In the records, each line holding "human" must be reported.

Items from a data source
--------------------------------

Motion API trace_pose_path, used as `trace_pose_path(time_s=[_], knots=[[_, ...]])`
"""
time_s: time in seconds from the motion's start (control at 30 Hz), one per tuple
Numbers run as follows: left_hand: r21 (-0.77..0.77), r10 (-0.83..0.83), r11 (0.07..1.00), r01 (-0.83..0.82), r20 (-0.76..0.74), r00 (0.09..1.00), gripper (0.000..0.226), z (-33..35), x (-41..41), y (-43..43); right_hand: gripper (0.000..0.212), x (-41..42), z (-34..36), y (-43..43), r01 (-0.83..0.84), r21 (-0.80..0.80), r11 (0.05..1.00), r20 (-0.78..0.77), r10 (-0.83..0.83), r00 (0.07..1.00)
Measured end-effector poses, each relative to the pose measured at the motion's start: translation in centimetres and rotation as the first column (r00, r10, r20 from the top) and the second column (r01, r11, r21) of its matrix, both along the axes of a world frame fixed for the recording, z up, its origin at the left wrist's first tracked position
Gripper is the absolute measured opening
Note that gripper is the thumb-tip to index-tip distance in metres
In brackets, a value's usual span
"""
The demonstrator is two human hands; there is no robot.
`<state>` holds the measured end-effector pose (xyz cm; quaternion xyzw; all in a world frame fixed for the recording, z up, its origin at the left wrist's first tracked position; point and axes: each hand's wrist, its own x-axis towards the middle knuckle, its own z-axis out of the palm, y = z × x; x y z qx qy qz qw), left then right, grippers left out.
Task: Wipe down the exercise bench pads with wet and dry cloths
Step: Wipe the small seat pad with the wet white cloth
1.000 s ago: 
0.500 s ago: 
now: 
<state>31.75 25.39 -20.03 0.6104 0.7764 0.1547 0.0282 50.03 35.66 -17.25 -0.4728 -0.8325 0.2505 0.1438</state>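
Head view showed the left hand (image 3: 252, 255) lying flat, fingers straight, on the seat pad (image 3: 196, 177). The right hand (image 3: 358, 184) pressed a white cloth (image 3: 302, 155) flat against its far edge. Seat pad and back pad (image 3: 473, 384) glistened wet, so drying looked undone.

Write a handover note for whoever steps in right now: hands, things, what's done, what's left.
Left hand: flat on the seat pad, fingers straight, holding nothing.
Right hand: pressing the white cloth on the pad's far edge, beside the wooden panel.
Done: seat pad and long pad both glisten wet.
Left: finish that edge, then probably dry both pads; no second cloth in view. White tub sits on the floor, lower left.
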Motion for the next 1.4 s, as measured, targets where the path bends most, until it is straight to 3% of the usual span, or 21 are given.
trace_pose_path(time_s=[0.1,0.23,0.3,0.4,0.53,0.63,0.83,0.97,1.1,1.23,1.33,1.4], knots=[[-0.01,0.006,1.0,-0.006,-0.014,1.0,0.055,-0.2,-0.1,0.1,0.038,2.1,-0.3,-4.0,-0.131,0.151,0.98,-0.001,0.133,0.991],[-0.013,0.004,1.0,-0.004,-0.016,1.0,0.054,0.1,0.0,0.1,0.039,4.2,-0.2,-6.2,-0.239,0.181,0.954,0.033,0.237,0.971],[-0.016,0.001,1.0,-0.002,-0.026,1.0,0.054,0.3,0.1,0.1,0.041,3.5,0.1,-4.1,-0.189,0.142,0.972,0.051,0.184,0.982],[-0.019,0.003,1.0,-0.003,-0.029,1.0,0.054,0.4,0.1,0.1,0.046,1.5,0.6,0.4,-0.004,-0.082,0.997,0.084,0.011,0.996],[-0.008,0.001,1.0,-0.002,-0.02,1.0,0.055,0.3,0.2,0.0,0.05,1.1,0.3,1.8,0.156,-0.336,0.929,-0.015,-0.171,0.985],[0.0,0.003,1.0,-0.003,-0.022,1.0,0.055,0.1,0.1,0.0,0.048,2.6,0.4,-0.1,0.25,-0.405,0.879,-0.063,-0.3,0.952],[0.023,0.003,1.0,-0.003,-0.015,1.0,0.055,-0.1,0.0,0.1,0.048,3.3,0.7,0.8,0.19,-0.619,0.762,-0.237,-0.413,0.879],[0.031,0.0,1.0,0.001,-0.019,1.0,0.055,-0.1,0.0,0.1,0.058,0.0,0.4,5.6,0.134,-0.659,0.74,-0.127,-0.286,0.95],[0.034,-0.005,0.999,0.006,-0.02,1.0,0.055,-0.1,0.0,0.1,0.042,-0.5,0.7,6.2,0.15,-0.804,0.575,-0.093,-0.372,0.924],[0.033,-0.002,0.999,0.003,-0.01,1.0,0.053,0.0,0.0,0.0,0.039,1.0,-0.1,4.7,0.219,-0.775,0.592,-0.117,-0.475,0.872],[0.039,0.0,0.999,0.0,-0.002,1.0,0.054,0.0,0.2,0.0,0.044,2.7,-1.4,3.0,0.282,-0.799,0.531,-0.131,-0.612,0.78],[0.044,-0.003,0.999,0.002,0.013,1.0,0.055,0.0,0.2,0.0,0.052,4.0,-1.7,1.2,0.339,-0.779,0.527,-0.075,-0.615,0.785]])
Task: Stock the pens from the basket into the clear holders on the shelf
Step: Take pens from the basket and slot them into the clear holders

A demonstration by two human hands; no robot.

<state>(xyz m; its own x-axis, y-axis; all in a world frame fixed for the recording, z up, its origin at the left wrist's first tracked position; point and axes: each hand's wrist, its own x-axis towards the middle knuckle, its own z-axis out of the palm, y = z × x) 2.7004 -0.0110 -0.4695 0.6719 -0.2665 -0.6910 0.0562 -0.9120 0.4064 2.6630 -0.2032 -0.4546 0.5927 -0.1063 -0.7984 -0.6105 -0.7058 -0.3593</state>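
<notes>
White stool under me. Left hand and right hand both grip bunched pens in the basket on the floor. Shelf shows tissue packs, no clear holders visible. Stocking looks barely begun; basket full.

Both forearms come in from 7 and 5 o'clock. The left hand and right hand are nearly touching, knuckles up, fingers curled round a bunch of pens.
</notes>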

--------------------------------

- _Written solution_
The demonstrator is two human hands; there is no robot.
A demonstration by two human hands; no robot.

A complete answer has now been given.